The records, obtained through the Judicial Watch suit, showed that even as top Pentagon officials were complaining that too much information was being disclosed about the raid that killed bin Laden, a senior DoD official promised the filmmakers a Navy SEAL team contact who could offers details about the raid.
Boal called the offer "dynamite," but the Pentagon said later that the promised liaison effort never took place.
CIA documents showed that Boal was given a tour of a mock-up used to plan the raid on the compound in Pakistan, but a CIA spokeswoman said in an internal e-mail that the agency's contacts with the filmmakers should be kept "a bit quiet" due to "sensitivities" about the selective nature of such access.
Bigelow and Boal are best known for "The Hurt Locker," a 2008 film about a US military team that defused bombs during the Iraq War.

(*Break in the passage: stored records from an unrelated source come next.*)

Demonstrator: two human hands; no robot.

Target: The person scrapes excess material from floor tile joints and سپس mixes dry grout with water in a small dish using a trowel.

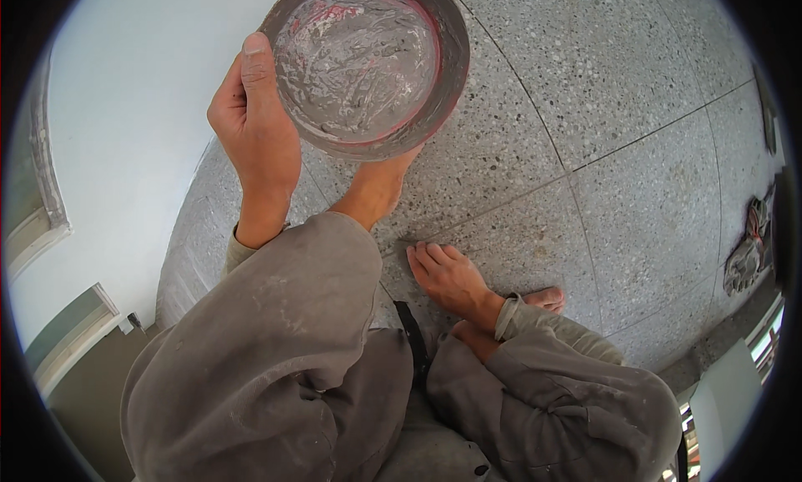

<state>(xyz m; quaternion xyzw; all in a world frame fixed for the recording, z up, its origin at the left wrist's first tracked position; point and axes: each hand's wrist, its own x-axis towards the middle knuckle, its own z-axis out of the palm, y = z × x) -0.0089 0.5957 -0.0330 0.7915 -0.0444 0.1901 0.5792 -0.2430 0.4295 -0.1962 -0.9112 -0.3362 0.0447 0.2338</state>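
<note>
Left hand grips a bowl [454,60] of grey paste [359,77]; right hand [455,283] is low by the floor [647,223]

Nearest are the person's bent legs in dusty grey-brown trousers [251,340], with a black strap [409,332] between them. On the right, a bare ankle [476,340] shows above the trouser leg, and toes [547,298] stick out beyond the right sleeve [555,323].

A little farther, near the middle, is the right hand, its back up and its fingers bent, pointing far and left. It looks to be at the floor, well apart from the bowl; whether anything lies under the fingers I cannot tell. Left of it and farther, a bare left foot [376,190] comes out from beneath the left knee, its front hidden by the bowl.

Farthest, left of the middle, is the bowl, in the grasp of the left hand [266,139]. The thumb lies at the left rim; the other fingers are mostly hidden. The inside of the bowl faces the person. Wet, ridged paste covers its bottom, with red showing at the far left and along the right wall. The rim is dark and smeared.

The speckled floor has dark joint lines. To the left stands a white wall [125,123]; at the far right edge lies a crumpled grey-and-red thing [746,252], its kind unclear.
</note>
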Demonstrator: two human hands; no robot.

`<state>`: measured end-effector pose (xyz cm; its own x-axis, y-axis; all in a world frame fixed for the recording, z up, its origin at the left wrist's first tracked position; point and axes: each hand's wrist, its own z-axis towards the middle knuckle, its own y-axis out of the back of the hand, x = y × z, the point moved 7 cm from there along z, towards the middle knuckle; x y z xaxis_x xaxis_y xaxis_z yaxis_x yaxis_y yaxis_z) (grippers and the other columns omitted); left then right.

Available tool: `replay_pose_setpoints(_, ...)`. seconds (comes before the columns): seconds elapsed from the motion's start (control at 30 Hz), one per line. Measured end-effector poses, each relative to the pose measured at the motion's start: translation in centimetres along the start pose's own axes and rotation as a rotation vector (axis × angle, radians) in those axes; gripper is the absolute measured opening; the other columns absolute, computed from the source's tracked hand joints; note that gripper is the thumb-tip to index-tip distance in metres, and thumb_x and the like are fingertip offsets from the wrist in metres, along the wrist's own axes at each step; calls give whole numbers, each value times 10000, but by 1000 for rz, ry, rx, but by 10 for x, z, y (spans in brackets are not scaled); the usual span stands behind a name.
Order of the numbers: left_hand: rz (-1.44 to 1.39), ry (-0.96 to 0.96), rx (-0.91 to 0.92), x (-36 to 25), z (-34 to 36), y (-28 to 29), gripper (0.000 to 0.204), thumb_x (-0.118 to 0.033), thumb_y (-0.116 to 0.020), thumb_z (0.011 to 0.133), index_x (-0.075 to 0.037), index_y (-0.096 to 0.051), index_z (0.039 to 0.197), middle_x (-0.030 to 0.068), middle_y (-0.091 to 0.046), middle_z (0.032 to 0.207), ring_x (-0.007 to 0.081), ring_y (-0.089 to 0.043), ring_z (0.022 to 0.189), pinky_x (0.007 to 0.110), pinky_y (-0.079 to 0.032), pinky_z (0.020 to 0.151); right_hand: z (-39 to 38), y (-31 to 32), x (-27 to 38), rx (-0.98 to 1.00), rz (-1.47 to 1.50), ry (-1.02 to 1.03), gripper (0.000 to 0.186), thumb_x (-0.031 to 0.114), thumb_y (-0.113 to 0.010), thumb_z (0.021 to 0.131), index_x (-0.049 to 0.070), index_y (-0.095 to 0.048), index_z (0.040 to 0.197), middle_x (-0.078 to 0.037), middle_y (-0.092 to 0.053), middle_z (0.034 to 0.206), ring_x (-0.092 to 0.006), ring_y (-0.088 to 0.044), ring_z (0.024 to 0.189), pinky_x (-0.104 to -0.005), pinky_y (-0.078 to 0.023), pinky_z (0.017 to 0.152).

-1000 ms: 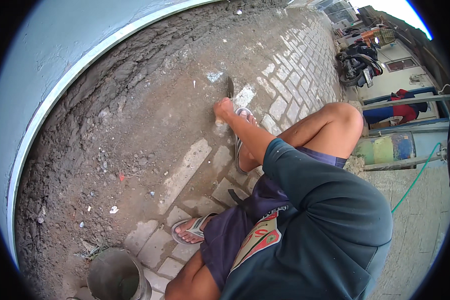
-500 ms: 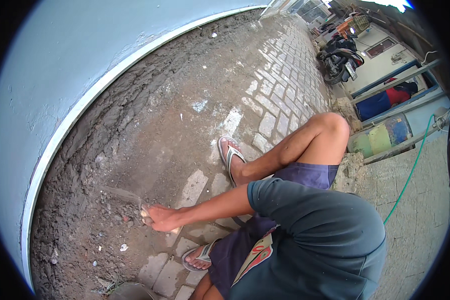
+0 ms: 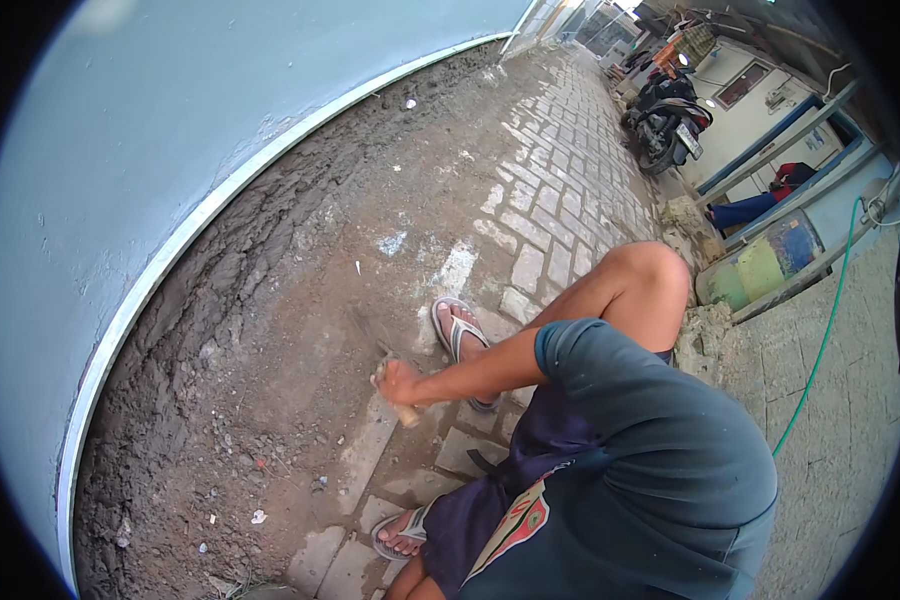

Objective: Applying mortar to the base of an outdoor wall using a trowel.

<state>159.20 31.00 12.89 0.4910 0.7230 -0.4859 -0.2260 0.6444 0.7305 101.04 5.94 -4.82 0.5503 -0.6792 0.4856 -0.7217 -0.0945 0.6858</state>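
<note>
My right hand point(image 3: 398, 382) is closed around the wooden handle of a trowel point(image 3: 407, 414), whose butt end sticks out below the fist. Its blade is blurred and brown against the soil, pointing away toward the upper left. The hand is low over the bare dirt point(image 3: 300, 330), at the edge of the paving stones point(image 3: 368, 455) and just left of my sandalled right foot point(image 3: 460, 330). My left hand is out of the picture.
A blue-grey wall with a white bottom strip point(image 3: 195, 222) curves along the left, with rough dark soil point(image 3: 210, 290) at its foot. Brick paving point(image 3: 560, 190) runs away to parked motorcycles point(image 3: 670, 125). At right are a painted barrel point(image 3: 765, 262) and a green hose point(image 3: 820, 350).
My right hand has swept the trowel rightward and farther from me, from the pebbly soil to beside my right foot. The blade now points more upward in the view.
</note>
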Motion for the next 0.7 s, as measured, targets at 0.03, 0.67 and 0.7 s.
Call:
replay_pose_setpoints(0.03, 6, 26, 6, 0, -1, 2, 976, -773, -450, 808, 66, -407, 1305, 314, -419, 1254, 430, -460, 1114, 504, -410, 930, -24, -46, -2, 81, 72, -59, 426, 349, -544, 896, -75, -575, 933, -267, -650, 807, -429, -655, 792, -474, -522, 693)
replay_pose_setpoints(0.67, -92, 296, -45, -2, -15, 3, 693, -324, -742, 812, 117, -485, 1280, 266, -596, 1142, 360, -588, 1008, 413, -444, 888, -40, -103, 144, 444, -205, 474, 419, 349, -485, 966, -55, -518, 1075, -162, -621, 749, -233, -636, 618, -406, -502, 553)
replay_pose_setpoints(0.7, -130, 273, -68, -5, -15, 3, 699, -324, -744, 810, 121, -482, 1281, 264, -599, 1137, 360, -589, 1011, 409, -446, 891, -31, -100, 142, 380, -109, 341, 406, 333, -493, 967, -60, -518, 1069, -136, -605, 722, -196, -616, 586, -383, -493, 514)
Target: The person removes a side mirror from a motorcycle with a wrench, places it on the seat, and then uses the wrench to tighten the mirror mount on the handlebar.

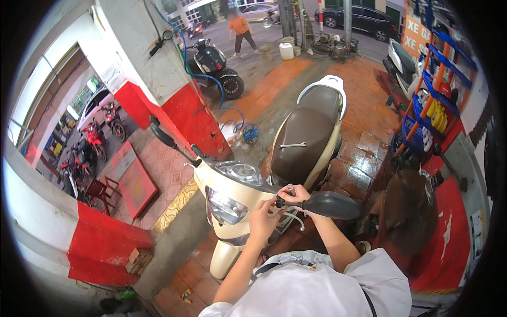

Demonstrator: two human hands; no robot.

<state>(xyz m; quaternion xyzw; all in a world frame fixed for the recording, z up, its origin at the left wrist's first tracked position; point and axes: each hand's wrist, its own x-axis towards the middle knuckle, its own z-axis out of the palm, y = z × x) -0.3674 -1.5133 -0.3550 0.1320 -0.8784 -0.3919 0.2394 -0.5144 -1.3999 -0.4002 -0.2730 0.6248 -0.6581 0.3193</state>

The bin Laden raid movie, "Zero Dark Thirty," had originally been due out from Sony in October. However, after critics complained that it was a thinly-disguised effort to boost Obama's re-election chances, the studio moved the release date to December 19.
While Berman initially described the newly-discovered stack of documents as "potentially responsive," she later says CIA determined that the records "are responsive...but contain some duplicates of previously-processed records." About 30 new documents are in the stack, she said.
The government has asked U.S. District Court Judge Rudolph Contreras to give it until August 24 to turn over releasable documents to Judicial Watch. The CIA may well determine that some of the documents or portions thereof are exempt from disclosure under FOIA—a decision Contreras is likely to ultimately rule upon.